• Task to complete: For each line of the data below, copy it if it holds the word "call".

(Stored items from a collection)
+--
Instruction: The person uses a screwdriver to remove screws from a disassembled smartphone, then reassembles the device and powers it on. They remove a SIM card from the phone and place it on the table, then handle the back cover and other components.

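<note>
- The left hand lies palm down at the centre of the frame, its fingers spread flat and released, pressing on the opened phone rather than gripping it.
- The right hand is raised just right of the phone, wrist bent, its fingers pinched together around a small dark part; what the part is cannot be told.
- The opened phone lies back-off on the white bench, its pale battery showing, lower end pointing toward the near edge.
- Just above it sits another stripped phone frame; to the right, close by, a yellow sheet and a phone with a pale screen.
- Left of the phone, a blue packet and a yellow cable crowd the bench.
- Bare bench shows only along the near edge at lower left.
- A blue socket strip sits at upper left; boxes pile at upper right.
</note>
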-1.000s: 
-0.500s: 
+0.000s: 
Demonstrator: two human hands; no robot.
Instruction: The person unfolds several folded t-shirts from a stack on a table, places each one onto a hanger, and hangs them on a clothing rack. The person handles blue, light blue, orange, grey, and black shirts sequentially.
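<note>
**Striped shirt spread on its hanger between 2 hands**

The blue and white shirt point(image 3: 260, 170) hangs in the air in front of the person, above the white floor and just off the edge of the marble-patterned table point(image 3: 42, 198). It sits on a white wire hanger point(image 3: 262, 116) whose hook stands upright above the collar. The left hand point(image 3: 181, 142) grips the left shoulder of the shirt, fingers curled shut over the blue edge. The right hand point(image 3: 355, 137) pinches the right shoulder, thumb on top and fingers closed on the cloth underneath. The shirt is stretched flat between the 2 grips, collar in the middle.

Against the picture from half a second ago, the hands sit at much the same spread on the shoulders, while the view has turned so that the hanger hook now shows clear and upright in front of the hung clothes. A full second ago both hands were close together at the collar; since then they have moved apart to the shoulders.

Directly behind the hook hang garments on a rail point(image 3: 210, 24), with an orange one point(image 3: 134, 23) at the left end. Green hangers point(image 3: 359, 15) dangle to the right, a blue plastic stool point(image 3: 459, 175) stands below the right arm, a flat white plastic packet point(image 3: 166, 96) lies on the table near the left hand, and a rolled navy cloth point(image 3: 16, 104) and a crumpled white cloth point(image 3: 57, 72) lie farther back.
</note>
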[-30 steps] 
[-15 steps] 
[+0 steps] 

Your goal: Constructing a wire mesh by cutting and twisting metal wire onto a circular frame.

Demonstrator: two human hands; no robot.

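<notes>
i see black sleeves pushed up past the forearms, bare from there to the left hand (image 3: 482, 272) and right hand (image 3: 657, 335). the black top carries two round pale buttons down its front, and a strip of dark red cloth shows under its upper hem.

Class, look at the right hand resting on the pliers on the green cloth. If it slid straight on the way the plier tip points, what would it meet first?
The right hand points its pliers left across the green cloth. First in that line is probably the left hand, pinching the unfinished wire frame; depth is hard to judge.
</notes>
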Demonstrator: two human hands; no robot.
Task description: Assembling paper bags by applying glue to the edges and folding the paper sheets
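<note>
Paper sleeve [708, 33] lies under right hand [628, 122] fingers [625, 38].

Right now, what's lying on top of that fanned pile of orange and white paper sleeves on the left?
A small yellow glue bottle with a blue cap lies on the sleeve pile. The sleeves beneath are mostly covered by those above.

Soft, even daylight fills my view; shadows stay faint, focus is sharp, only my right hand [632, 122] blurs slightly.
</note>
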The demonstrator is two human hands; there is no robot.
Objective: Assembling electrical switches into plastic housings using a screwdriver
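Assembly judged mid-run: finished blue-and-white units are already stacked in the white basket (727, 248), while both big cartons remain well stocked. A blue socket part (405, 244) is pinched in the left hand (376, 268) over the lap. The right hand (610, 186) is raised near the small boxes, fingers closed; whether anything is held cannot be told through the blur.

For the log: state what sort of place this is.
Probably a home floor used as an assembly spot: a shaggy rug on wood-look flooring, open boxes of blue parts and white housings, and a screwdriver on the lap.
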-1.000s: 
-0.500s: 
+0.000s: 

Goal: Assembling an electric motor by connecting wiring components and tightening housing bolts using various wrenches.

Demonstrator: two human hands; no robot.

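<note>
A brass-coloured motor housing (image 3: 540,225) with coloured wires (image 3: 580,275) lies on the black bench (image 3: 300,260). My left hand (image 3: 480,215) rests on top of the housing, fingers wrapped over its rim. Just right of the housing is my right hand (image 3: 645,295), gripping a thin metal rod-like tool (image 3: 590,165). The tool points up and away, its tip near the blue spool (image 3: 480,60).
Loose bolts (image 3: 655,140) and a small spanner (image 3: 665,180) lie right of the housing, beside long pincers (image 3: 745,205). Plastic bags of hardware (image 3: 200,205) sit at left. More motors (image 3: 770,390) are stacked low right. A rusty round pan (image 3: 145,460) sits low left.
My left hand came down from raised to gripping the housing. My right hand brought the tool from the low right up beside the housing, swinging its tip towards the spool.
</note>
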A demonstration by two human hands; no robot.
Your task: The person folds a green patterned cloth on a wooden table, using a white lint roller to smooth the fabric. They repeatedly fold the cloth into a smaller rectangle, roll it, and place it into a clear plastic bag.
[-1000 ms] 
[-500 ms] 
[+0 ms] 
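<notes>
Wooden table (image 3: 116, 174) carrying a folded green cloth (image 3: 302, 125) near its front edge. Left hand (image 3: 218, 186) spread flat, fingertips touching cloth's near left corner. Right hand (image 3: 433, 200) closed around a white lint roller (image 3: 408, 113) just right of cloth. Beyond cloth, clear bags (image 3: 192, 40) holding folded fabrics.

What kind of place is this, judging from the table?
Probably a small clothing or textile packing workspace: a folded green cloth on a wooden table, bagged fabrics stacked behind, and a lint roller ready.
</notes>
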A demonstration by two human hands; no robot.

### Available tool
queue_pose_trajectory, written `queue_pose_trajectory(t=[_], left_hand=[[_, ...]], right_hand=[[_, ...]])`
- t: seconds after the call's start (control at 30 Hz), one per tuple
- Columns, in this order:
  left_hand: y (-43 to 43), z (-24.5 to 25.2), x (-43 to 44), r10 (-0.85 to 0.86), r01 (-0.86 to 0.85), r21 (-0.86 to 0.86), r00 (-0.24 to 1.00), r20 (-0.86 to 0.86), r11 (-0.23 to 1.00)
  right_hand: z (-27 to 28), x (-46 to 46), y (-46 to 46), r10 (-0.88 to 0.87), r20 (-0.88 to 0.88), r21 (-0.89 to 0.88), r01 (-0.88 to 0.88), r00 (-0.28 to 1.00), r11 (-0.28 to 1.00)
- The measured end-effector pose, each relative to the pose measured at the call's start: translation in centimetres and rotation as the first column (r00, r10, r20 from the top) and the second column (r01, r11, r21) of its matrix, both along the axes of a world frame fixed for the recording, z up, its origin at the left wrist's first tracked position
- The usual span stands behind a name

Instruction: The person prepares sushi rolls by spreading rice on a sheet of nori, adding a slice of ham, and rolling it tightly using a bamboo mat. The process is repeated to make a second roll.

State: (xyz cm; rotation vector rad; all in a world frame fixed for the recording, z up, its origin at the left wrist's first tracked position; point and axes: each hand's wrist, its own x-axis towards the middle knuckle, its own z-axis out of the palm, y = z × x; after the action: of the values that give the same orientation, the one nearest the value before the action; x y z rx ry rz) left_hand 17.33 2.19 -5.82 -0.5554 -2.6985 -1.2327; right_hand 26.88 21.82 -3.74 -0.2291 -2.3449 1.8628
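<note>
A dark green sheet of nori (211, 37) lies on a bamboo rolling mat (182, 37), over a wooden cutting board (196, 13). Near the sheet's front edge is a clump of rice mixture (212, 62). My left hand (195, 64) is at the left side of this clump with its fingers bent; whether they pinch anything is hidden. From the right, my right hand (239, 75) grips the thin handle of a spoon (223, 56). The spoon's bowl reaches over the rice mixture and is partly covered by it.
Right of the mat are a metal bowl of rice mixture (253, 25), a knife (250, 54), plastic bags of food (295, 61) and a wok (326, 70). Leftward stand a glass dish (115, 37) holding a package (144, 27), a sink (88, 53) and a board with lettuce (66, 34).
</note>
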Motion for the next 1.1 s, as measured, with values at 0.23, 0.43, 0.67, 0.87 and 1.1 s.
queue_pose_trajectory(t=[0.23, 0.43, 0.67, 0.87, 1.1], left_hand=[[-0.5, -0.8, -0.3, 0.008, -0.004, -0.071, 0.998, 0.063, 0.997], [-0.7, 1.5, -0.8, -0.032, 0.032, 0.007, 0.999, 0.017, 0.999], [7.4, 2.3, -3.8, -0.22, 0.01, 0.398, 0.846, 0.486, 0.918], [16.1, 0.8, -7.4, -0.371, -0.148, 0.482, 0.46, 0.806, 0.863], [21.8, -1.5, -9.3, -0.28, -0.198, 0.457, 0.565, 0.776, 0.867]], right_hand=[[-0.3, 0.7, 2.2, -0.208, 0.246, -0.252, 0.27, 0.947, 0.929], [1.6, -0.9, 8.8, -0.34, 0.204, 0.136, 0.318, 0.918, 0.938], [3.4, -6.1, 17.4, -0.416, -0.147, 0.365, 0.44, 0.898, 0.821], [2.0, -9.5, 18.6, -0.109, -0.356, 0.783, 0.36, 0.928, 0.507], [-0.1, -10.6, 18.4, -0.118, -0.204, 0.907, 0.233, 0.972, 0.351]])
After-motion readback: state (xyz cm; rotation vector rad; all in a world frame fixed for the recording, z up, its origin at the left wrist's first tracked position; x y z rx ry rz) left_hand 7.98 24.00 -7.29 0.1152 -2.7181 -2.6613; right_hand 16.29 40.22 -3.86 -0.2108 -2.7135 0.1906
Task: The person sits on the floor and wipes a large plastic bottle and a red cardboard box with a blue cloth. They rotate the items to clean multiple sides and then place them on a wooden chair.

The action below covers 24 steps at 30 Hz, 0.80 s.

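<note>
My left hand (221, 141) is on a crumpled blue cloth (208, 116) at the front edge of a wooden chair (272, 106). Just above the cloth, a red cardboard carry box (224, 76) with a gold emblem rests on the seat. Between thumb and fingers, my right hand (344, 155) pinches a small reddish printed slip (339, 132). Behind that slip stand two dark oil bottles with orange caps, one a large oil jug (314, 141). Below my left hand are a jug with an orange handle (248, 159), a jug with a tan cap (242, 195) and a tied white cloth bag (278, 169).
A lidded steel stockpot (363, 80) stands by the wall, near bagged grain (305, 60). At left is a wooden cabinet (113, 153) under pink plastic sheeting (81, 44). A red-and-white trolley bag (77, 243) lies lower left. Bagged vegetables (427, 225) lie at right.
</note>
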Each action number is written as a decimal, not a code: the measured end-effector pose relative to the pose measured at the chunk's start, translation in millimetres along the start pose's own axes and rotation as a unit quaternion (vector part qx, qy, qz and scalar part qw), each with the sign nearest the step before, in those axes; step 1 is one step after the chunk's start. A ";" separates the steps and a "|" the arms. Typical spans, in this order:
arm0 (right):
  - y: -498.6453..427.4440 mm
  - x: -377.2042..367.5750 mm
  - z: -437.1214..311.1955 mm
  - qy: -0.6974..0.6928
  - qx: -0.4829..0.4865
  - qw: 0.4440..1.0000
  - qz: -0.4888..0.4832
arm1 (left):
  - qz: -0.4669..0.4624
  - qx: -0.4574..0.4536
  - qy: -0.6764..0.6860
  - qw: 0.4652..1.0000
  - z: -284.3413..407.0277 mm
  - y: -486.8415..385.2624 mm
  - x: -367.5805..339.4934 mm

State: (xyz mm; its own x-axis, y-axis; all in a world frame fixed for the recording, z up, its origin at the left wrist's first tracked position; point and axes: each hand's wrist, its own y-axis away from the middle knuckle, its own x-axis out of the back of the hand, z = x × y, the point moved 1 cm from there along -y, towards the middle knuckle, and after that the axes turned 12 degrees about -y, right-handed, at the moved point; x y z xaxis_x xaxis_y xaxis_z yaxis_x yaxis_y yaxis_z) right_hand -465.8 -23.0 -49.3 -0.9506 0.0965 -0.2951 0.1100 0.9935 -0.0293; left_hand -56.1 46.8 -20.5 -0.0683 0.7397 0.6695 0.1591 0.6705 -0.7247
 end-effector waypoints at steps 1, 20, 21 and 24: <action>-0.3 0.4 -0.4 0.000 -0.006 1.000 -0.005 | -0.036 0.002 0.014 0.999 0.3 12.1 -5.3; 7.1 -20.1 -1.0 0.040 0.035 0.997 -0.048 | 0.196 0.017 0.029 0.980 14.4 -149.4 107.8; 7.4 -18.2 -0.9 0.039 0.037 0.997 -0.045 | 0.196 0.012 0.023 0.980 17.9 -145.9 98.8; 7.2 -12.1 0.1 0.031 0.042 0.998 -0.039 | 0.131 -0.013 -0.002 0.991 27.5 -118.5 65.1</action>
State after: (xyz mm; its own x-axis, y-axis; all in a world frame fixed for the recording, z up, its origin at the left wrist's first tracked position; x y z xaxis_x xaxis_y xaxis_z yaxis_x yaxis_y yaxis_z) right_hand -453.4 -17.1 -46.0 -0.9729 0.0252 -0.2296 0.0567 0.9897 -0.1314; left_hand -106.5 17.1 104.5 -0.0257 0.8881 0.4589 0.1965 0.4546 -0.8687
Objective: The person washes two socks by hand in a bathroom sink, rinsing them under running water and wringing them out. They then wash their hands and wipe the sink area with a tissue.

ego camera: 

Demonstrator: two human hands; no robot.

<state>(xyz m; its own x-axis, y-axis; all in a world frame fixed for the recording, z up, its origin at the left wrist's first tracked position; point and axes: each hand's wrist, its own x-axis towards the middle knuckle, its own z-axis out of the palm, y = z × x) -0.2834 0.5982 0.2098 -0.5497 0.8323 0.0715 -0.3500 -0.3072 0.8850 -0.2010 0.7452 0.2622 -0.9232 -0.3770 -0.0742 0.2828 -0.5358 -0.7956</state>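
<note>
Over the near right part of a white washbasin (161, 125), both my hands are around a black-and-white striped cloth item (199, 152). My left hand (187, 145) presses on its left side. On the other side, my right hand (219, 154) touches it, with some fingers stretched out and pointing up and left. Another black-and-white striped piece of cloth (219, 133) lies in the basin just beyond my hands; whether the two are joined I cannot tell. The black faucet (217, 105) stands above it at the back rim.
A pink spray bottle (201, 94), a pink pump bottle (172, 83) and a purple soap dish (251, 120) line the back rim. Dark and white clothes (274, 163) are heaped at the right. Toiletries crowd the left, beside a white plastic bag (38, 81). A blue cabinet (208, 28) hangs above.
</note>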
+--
• Exercise response:
- t: seconds after the call's start (control at 30 Hz), one per tuple
- The measured end-effector pose, each relative to the pose measured at the call's start: translation in centimetres and rotation as the first column (r00, r10, r20 from the top) and the second column (r01, r11, r21) of its matrix, both along the axes of a world frame fixed for the recording, z up, its origin at the left wrist's first tracked position

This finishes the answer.